Business Continuity

Microsoft Platform Guide

Audience
Public
Source Type
Documentation

Businesses today require more uptime than ever from their systems. The goal is to provide business continuity which also encompasses local high availability as well as disaster recovery. Business continuity targets must be agreed upon and documented as they guide the solutions that are deployed. Examples include overall service level agreements (SLAs), recovery time objectives (RTOs), and recovery point objectives (RPOs). Requirements must also align with the budget available which also must account for licensing.

There are two kinds of downtime: planned and unplanned. Unplanned downtime is exactly what it sounds like: unexpected events such as operating system issues, application-level errors, or hardware failures can spring up at any time with little to no warning causing an outage.
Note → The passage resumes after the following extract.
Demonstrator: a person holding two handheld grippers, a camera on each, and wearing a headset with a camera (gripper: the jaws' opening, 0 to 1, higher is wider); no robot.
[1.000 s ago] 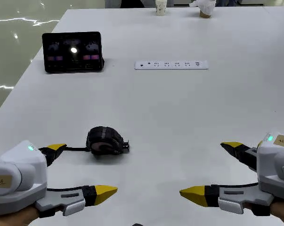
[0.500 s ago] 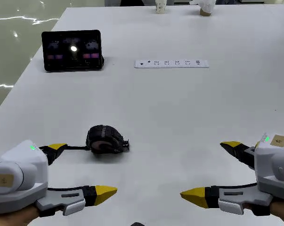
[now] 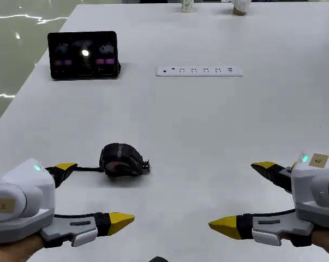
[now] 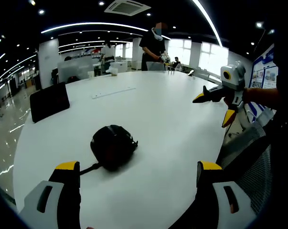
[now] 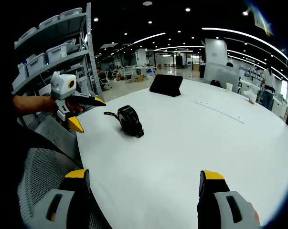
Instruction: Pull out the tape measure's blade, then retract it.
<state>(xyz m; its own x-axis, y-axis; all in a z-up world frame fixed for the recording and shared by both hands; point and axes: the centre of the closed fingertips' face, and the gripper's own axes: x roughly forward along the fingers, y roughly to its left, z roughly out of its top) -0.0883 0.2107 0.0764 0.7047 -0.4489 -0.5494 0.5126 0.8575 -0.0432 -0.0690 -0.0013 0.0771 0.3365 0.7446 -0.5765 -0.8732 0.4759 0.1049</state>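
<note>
— Anything different from a second ago?

— Barely. The whole head view has slid a little, which is the headset tipping, not the things moving. The black, rounded tape measure [image 3: 122, 160] lies on the white table [image 3: 208, 120] as it did. Its blade is fully in, and its small hook end is on the side towards the right gripper [image 3: 241, 194].

— And the grippers?

— The left gripper [image 3: 94, 192] sits where it was, jaws spread wide with nothing between them. The tape measure is just ahead of it, nearer its far jaw. The case's thin black wrist cord [image 3: 88, 170] runs back to that jaw's yellow tip; whether cord and tip touch I cannot tell. The right gripper may have crept a touch inward. It is equally wide open and empty, well apart from the case.

— So the task?

— Not begun, I'd judge, since neither gripper has closed on anything. The likely split is the left to pin the case and the right to come across and nip the hook.

— Anything else about?

— A dark tablet on a stand [image 3: 83, 56] and a white power strip [image 3: 199, 71], both far beyond the jaws.
</note>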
No matter how brief, downtime still impacts the business. Planned downtime often occurs due to routine operations such as physical server, operating system, or other periodic maintenance tasks that require some level of outages. An example would be patching or updating a Windows Server host that would then need a reboot to complete the task.

Everything must be accounted for including the underlying infrastructure, the server and the hardware within it, Windows Server and Hyper-V, as well as the VMs and what is deployed in them. Reducing the impact of planned or unplanned outages can only happen if all layers are taken into account. For example, a networking outage will ultimately affect SQL Server running in a VM. It may appear to end users as a SQL Server outage, but the root cause is not SQL.